§ **Task objective**
Your answer must consist only of the lines from the start of the entries through the line that holds "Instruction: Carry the", copied exactly, with no pictures.

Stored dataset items
----------------
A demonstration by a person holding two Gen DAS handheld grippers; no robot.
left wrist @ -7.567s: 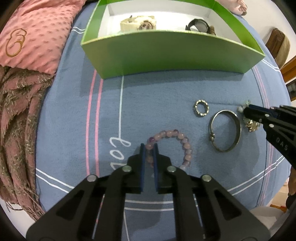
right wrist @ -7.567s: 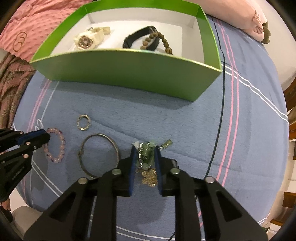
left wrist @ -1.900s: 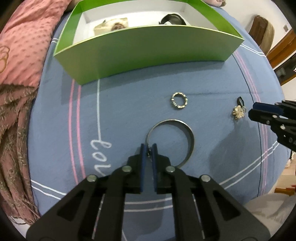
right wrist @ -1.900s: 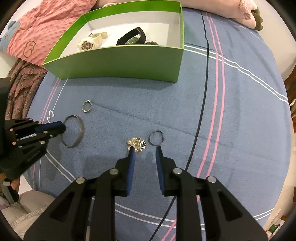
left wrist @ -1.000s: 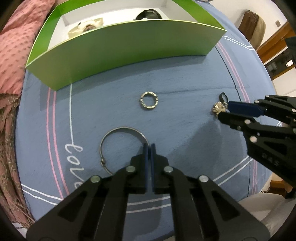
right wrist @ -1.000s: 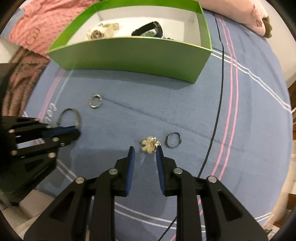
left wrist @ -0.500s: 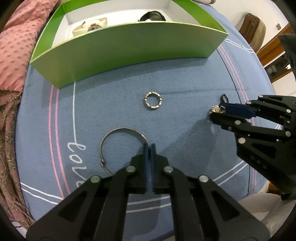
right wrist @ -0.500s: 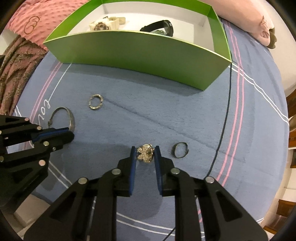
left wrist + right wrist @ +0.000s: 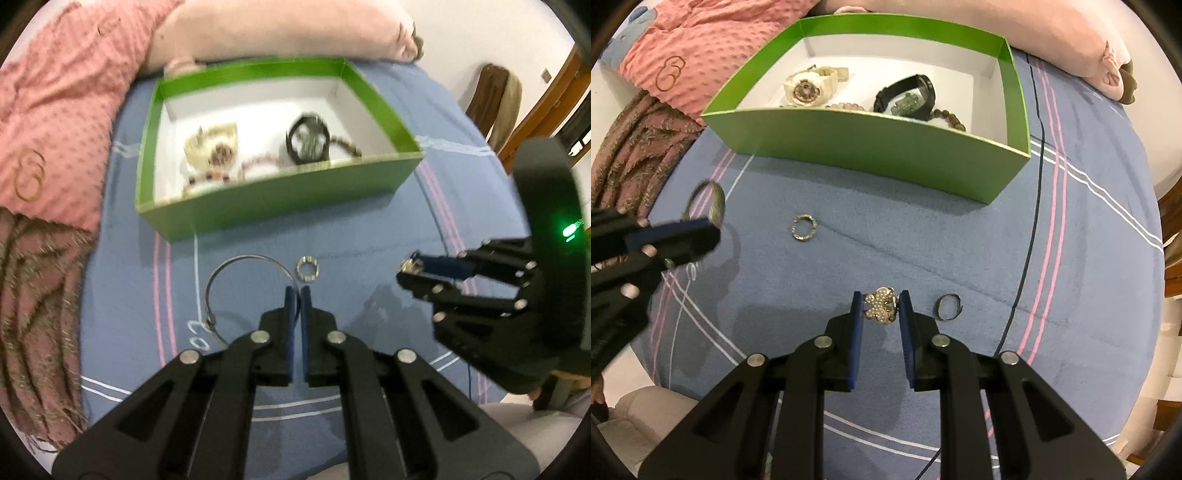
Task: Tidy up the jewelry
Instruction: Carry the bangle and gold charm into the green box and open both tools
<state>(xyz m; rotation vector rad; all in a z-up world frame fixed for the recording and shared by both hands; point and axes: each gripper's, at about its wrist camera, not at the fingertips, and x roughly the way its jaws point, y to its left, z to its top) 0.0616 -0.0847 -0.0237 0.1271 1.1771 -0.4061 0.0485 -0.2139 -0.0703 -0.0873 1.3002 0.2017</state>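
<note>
My left gripper [image 9: 297, 291] is shut on a thin silver bangle [image 9: 247, 258], which hangs off the blue blanket in front of the green box [image 9: 280, 199]. The right wrist view shows that left gripper [image 9: 709, 230] at the left with the bangle [image 9: 714, 199] sticking up from its tips. My right gripper [image 9: 881, 299] is shut on a rhinestone flower brooch [image 9: 882, 306], held just above the blanket; it appears as the right gripper [image 9: 412, 271] in the left wrist view. The green box [image 9: 871, 147] holds a cream watch [image 9: 809, 86], a black watch [image 9: 908, 98] and bead bracelets.
A small sparkly ring [image 9: 804, 228] and a dark ring [image 9: 947, 307] lie on the blue blanket [image 9: 997, 240]. A pink dotted cover [image 9: 48, 110] and a brown fringed shawl [image 9: 33, 295] border the left. A pink pillow [image 9: 277, 29] lies behind the box.
The left gripper has risen and lifted the bangle off the blanket. The right gripper has risen a little with the brooch between its fingers. More of the box's inside shows.
</note>
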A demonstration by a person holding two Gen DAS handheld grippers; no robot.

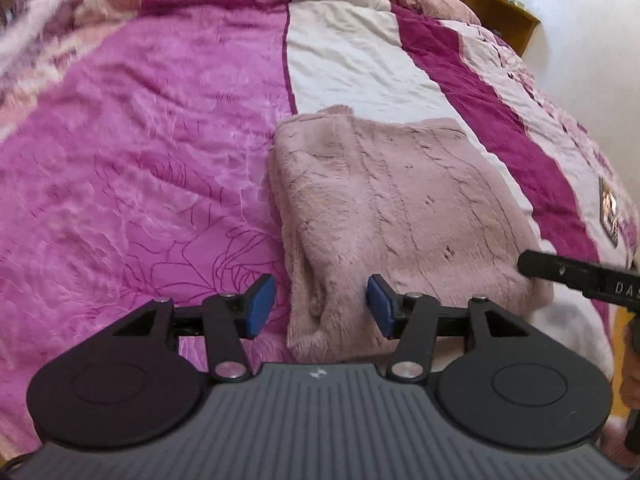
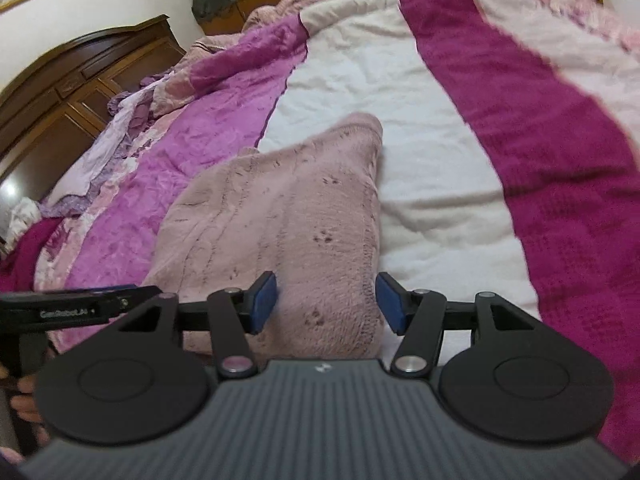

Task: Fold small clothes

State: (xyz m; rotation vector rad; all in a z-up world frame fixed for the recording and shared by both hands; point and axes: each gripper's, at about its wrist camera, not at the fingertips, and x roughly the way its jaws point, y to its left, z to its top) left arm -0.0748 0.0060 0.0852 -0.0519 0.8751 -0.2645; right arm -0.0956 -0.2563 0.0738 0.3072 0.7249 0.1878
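Observation:
A fuzzy pale pink garment (image 1: 400, 208) lies folded into a thick rectangle on the bed, also seen in the right wrist view (image 2: 280, 216). My left gripper (image 1: 321, 306) is open, its blue pads astride the garment's near left corner without pressing it. My right gripper (image 2: 327, 302) is open too, and the near right corner sits between its blue pads. A black finger of the right gripper (image 1: 560, 272) reaches in at the garment's right edge in the left wrist view. The left gripper's black finger (image 2: 80, 304) shows at the left in the right wrist view.
The bed carries a plush spread with a pink-purple band (image 1: 140, 140), a white band (image 2: 420, 160) and a magenta band (image 2: 560, 160). Dark wooden furniture (image 2: 80, 80) stands to the left. Rumpled bedding (image 2: 132, 120) lies along the spread's left edge. A hand (image 2: 24, 400) shows at the lower left.

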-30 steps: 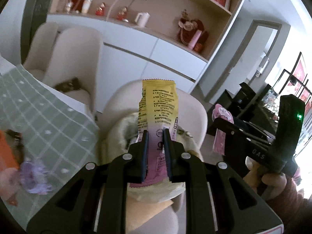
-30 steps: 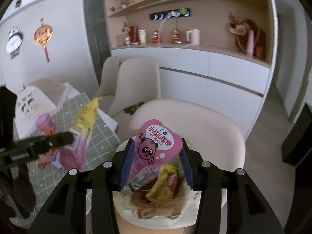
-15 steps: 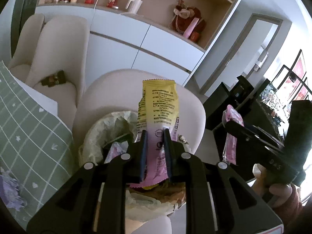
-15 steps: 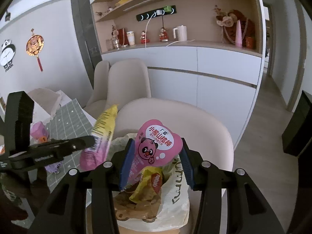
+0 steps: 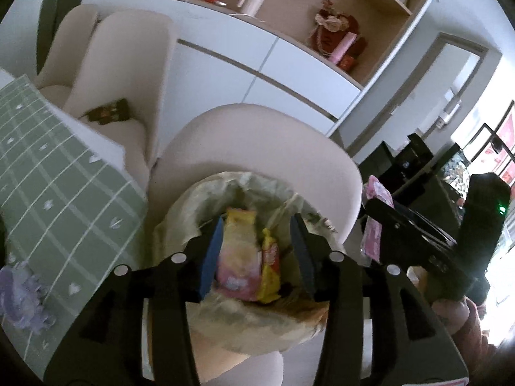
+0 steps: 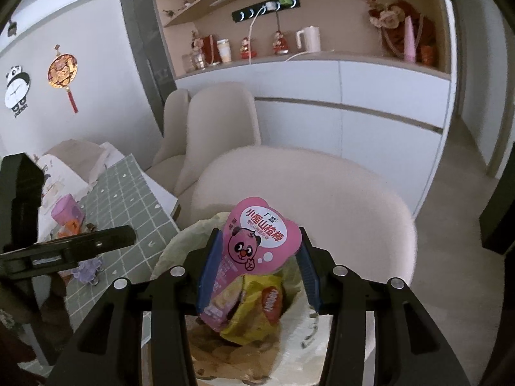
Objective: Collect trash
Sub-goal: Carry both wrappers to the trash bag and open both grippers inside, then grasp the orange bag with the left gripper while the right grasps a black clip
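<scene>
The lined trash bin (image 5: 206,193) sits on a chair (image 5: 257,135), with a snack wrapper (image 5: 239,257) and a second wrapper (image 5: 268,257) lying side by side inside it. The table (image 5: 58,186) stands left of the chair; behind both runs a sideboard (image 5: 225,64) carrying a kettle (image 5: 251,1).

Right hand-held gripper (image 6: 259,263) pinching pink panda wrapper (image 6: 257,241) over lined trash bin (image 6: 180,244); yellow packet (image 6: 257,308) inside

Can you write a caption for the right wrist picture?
Right gripper holds a pink panda wrapper over the trash bag.
</scene>
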A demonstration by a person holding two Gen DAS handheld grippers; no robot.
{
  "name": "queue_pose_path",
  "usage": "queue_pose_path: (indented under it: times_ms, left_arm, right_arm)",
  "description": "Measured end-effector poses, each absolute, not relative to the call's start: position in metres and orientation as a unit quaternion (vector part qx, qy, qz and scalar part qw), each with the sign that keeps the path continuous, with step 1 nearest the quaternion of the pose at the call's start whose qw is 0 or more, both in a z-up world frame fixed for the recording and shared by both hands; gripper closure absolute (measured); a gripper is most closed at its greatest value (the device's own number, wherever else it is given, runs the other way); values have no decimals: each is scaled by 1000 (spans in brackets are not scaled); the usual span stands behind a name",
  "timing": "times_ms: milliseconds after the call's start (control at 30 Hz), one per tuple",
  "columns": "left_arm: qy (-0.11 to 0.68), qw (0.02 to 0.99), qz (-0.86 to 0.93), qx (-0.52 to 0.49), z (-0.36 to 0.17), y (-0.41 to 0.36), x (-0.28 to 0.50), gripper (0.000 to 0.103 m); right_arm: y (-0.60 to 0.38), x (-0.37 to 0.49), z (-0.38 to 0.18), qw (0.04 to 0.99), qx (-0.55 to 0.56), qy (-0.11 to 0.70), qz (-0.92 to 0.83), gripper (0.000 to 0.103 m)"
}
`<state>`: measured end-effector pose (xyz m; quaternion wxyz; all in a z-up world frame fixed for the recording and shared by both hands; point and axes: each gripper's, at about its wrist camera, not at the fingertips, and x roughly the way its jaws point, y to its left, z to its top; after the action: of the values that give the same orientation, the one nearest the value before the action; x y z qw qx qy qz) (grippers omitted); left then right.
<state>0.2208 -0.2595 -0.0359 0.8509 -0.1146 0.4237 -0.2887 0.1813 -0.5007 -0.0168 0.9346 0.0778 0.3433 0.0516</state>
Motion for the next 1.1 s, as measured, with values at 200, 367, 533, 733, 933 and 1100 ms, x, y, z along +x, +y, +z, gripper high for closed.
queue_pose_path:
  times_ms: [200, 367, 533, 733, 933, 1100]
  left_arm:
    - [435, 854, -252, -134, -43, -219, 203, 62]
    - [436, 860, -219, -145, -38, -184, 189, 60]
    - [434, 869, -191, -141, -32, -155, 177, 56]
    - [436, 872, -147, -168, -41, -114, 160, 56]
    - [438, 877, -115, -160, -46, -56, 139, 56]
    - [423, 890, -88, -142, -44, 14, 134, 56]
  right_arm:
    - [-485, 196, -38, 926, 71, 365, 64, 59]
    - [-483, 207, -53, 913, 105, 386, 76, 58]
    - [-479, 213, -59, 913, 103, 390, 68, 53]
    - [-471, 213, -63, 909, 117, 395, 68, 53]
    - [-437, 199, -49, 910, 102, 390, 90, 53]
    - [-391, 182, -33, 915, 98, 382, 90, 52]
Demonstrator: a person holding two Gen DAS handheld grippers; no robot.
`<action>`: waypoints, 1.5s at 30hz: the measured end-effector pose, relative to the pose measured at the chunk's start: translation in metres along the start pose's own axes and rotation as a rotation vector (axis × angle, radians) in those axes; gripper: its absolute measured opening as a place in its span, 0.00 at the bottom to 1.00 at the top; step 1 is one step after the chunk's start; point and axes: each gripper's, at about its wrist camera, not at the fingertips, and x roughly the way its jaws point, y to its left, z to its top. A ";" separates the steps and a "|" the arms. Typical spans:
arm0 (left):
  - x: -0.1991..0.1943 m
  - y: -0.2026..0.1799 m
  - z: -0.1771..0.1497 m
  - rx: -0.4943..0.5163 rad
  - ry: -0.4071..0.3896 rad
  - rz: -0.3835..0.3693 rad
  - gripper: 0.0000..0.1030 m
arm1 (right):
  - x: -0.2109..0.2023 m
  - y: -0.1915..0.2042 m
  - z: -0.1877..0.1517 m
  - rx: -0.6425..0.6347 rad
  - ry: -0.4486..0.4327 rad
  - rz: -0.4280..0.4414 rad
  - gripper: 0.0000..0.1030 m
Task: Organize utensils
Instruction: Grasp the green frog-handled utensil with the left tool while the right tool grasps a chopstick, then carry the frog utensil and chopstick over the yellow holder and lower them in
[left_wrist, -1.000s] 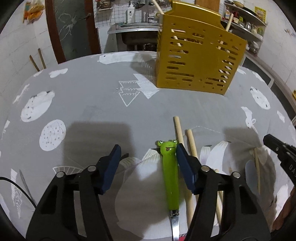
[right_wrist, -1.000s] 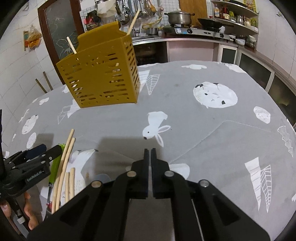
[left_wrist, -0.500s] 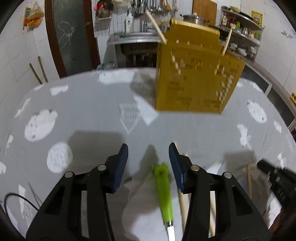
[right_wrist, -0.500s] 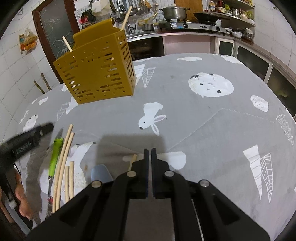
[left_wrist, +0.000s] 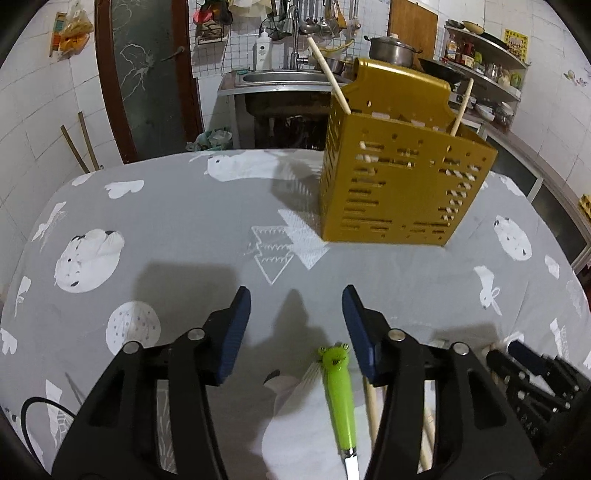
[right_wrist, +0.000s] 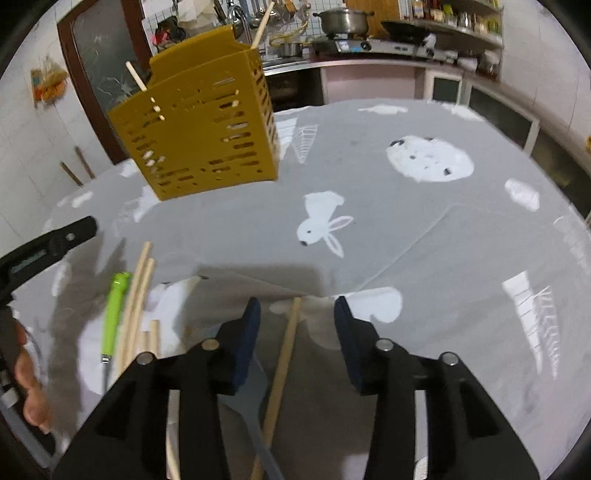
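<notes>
White tiled walls (left_wrist: 33, 122) enclose a small kitchen. Table (left_wrist: 192, 221) covered with grey cloth printed in white animals and trees. Behind it: steel sink (left_wrist: 280, 79) with tap, soap bottle (left_wrist: 262, 50) beside it, ladles and utensils hanging on a wire grid above. Dark brown-framed door (left_wrist: 147, 77) left of the sink; two sticks (left_wrist: 79, 147) lean on the wall near it. To the right, a lidded pot (right_wrist: 343, 20) on a stove, shelves (left_wrist: 484, 55) of jars, lower cabinets (right_wrist: 491, 118). Lighting dim, indoor.
</notes>
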 end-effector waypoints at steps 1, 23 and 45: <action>0.000 0.001 -0.002 -0.003 0.005 0.002 0.55 | 0.003 0.000 0.000 0.006 0.020 0.002 0.17; 0.024 -0.008 -0.029 0.024 0.129 0.012 0.50 | 0.020 0.007 0.011 -0.006 0.032 0.003 0.05; 0.037 -0.012 -0.028 0.018 0.161 -0.034 0.21 | 0.020 0.005 0.017 -0.002 0.000 0.034 0.05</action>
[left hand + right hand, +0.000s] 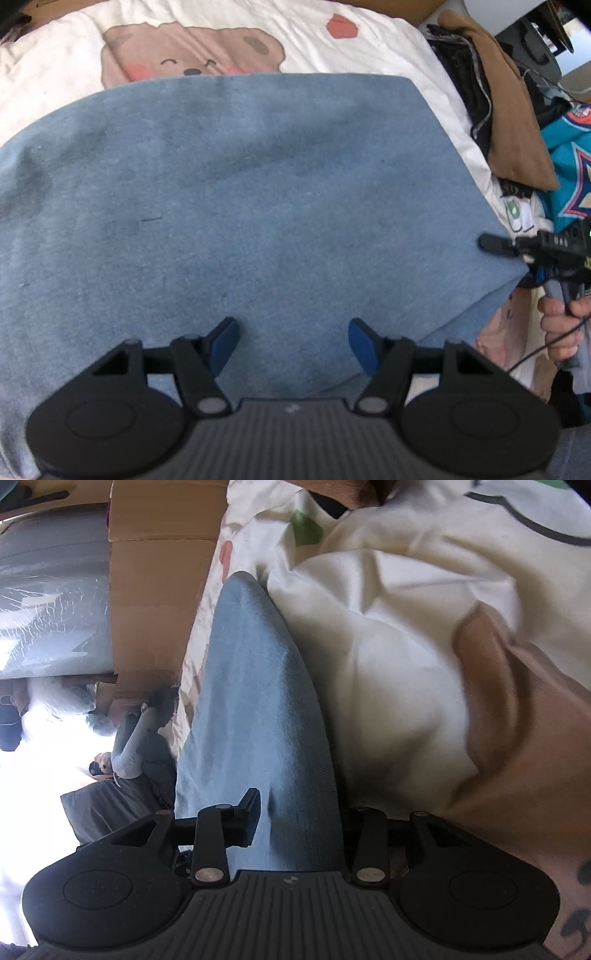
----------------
§ **Task result**
A demonstration by a person holding two Gen DAS handheld grippers; no robot.
left wrist @ -7.567s: 
right wrist @ -7.567s: 
left wrist @ -1.900s: 
right wrist @ -1.900s: 
left wrist @ -1.000s: 
right wrist @ -1.000s: 
left wrist @ -0.500s: 
right wrist @ -0.500s: 
left wrist + right wrist @ +0.000s: 
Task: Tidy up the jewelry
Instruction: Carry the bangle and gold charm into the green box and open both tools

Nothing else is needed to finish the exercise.